Soap  is a category that needs special explanation. That's because the  regulatory definition of "soap" is different from the way in which  people commonly use the word. Products that meet the definition of  "soap" are exempt from the provisions of the FD&C Act because—even  though Section 201(i)(1) of the act includes "articles...for cleansing"  in the definition of a cosmetic—Section 201(i)(2) excludes soap from the  definition of a cosmetic.

*How FDA defines "soap"
*

Not every product marketed as soap meets FDA's definition of the term. FDA interprets the term "soap" to apply only when



the  bulk of the nonvolatile matter in the product consists of an alkali  salt of fatty acids and the product's detergent properties are due to  the alkali-fatty acid compounds, and
the product is labeled, sold, and represented solely as soap [21 CFR 701.20].

Products that meet this definition of soap are regulated by the Consumer Product Safety Commission

 (CPSC), not by FDA. Please direct questions about these products, such as safety and labeling requirements, to CPSC.
****

*But when I go to the CPSC website and do a search for soap NOTHING comes up.  There are regulations surrounding specific ingredients such as sodium hydroxide and the products made that contain that ingredient.  Their only comment that I can find relates directly to the need for child proof containers for any product containing more than 10% of total weight sodium or potassium hydroxide but by my calculations most of my soaps contain 8% or less per total recipe so they wouldn't need to conform.  I can't find any other regulations on their website pertaining to soap or soap ingredients.

More reading to do .. murky waters indeed.


----------



## Lin

Since finished soap does not contain any sodium hydroxide (properly made) it would not fall under any restrictions for products containing sodium hydroxide.


----------



## peepla

Exactly Lin. I read ALL of that and the updates over the years. It is perfectly legal to use your po box as your business address. All that is listed as a guide line.  My soaps are listed as soaps becuz they are. No cosmetics or detergents in it. I don't even use sodium lactate cuz even though of nature....its a derivative. I use ingredients I can find in the food aisle. Ex: table salt. Same effect.


----------



## neecee223

I don't sell yet but do plan on using a PO Box address.

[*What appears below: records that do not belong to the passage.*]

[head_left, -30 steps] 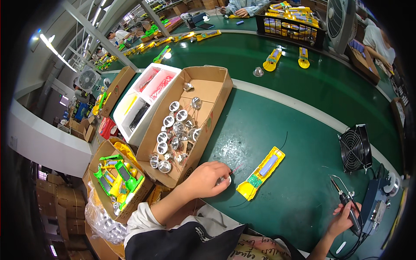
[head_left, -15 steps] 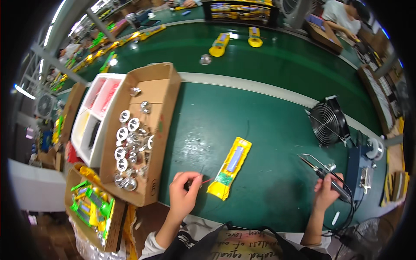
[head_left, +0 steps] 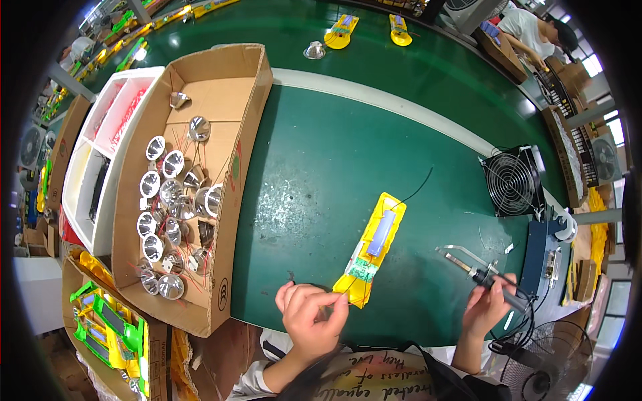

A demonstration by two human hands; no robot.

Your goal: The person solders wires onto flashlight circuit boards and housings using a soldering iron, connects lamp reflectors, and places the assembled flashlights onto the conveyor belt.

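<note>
A yellow lamp housing (head_left: pixel 393 208) lies tilted on the green workbench, with a blue cylindrical battery (head_left: pixel 381 232) and a small green circuit board (head_left: pixel 362 269) in it. At its near end, my left hand (head_left: pixel 311 317) is closed, thumb and fingertip pinching a thin wire (head_left: pixel 346 311). Part of what lies behind those fingers is hidden. To the right, my right hand (head_left: pixel 487 309) grips a soldering iron (head_left: pixel 480 275) by its dark handle. Its metal tip points left and away, apart from the housing. A dark wire (head_left: pixel 422 188) curves from the housing's far end.
A cardboard box (head_left: pixel 231 200) of silvery reflectors stands left, beside a white divided foam box (head_left: pixel 93 140). Nearer sits a carton with green and yellow housings (head_left: pixel 114 321). A black fan (head_left: pixel 513 182) and blue soldering station (head_left: pixel 542 250) stand right. Beyond runs a green conveyor (head_left: pixel 428 87).
My left hand has moved right, up to the housing's near end. The soldering iron has shifted slightly left. My view has tilted down, so the bench sits differently in the picture.
</note>
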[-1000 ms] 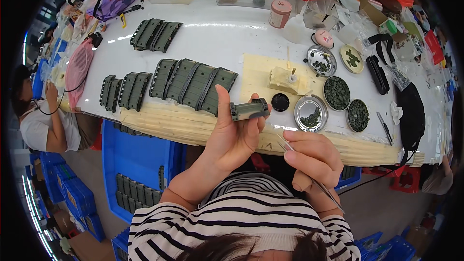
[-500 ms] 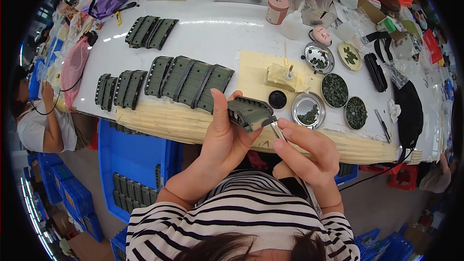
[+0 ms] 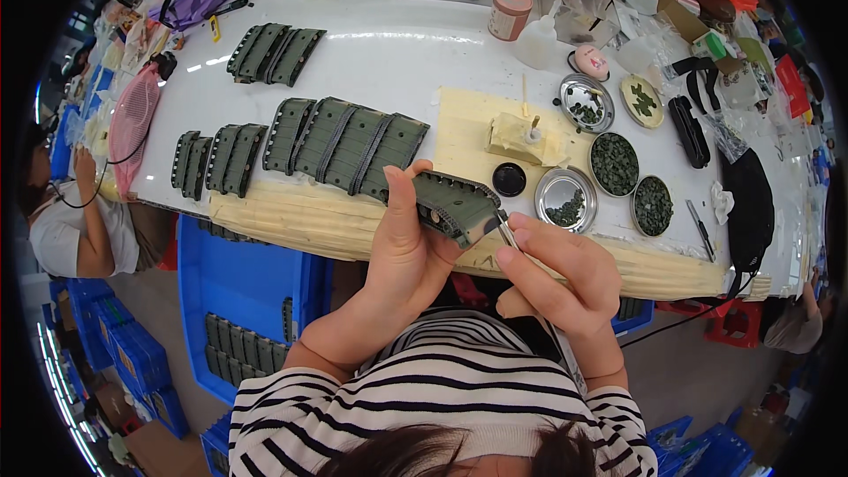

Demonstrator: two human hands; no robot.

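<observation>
My left hand [image 3: 399,247] is closed around a dark green ridged panel [image 3: 455,200], held tilted above the table's front edge. In my right hand [image 3: 570,278] is a pair of metal tweezers [image 3: 508,237], its tips at the panel's right-hand corner. Whether a small part sits between the tips is too small to tell. Behind my left hand lies a row of joined green panels [image 3: 340,146]. To the right stand a metal dish [image 3: 556,178] with a few small green bits and two round tins [image 3: 614,163] [image 3: 652,206] filled with such bits.
A taped block [image 3: 521,143] and a black round cap [image 3: 509,179] rest on a yellow taped sheet. More green panels [image 3: 276,53] lie at the left. A blue bin [image 3: 238,274] holding panels stands below. At right are a black case [image 3: 687,132] and a pen-like tool [image 3: 698,228].
The held panel has turned slightly in my left hand, showing more of its broad ridged face. My right hand has hardly moved, with the tweezers still at the corner.
</observation>
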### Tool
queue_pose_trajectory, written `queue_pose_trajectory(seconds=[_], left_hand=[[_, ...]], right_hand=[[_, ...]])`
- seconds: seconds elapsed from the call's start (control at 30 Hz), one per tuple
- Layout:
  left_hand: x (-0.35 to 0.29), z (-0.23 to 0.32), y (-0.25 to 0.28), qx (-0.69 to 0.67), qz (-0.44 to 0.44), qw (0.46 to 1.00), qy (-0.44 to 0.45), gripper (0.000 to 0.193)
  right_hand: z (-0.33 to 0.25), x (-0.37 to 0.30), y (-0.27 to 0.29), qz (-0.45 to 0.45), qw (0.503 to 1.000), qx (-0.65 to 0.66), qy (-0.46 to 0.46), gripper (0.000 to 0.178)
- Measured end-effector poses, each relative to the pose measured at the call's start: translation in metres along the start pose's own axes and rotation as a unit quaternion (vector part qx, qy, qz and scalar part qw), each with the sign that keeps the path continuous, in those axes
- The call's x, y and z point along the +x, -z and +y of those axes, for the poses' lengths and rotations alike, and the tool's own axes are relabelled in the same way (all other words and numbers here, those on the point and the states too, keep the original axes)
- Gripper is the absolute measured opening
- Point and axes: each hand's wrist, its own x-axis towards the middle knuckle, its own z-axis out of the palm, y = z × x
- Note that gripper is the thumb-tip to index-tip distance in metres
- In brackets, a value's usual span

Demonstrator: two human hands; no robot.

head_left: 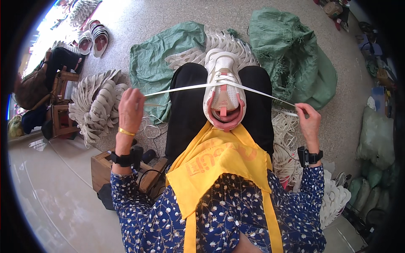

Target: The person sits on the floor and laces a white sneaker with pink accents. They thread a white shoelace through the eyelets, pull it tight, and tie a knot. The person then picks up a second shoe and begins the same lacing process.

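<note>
Between my knees rests a white and pink sneaker point(224, 95), its heel opening toward me and its toe pointing away. A flat white shoelace point(181, 89) runs through its upper eyelets, with both ends stretched out to the sides. My left hand point(131, 109) is closed on one end, out to the left of my knee. On the right, my right hand point(308, 119) pinches the other end between thumb and fingers. The lace looks taut on both sides and crosses over the shoe's tongue.
Stacked pale shoe uppers point(96, 101) lie on the floor at left, with more beyond my knees. Green woven sacks point(291, 59) spread at the far side. White laces point(284, 147) heap by my right leg. A wooden stool point(101, 168) stands near my left elbow.
</note>
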Motion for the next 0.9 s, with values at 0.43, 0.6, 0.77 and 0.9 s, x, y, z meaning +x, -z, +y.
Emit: queue_pose_trajectory(seconds=[0.43,0.6,0.77,0.9], left_hand=[[-0.090,-0.222,0.060,0.095,0.041,0.974,0.201,0.013],[-0.090,-0.227,0.067,0.113,0.019,0.970,0.215,0.012],[-0.068,-0.215,0.065,0.104,0.010,0.979,0.172,0.011],[-0.041,-0.201,0.067,0.085,0.005,0.987,0.134,0.010]], right_hand=[[0.150,-0.050,0.050,-0.001,0.981,-0.028,-0.194,0.012],[0.158,-0.048,0.056,-0.010,0.976,-0.058,-0.210,0.012],[0.168,-0.041,0.057,-0.072,0.965,-0.143,-0.208,0.010],[0.145,-0.019,0.046,-0.122,0.952,-0.242,-0.146,0.011]])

Different states are probably different, but, when you register your business name I think you have to use a physical address. So if anyone decides to sue you they can easily find out where to serve you. That said, for a home business I don't think it is prudent to use your home address on your product for reasons already listed. You have a phone number a website and a mailing address on your label if someone needs to contact you. The authorities can find you by looking up your business info. If you are getting a PO Box, get one at the Post Office not at a private mail box place. The cost is less and you can also get Fedex and UPS deliveries made there by using the street address of the PO and  your box number. If you have a box at a private mail place the PO cannot forward your mail from there if you close that box, you have to rely on the owner of the business to send it on to you.


----------



## peepla

The USPS states that you can use a p.o. box as your permanent address...business address......and I have for nearly 30 years. Mail will get forwarded to home address automatically if p.o. box fails. And the guideline that ways a way to get in touch with the seller stipulates mailing address, email, as well as a phone since some folks don't use a standard phone either.


----------



## new12soap

http://smallbusiness.chron.com/consumer-product-labeling-laws-soaps-detergents-72629.html

"
*Address*

_One issue for some small business manufacturers is the requirement that a physical street address be shown on the label, unless the address is included in a city directory or telephone directory, to comply with the Fair Packaging and Labeling Act. Since fewer city directories are published, and since telephone books usually only include landlines and may or may not include a street address, some with home-based soap-crafting businesses find themselves having to list their home address on their business products. Some have petitioned the FDA to alter the rules to allow P.O. boxes to be used instead."_

Again, that some choose not to comply does not change the law, and the FDA (cosmetics) and the Fair Packaging and Labeling Act (soap) are very clear.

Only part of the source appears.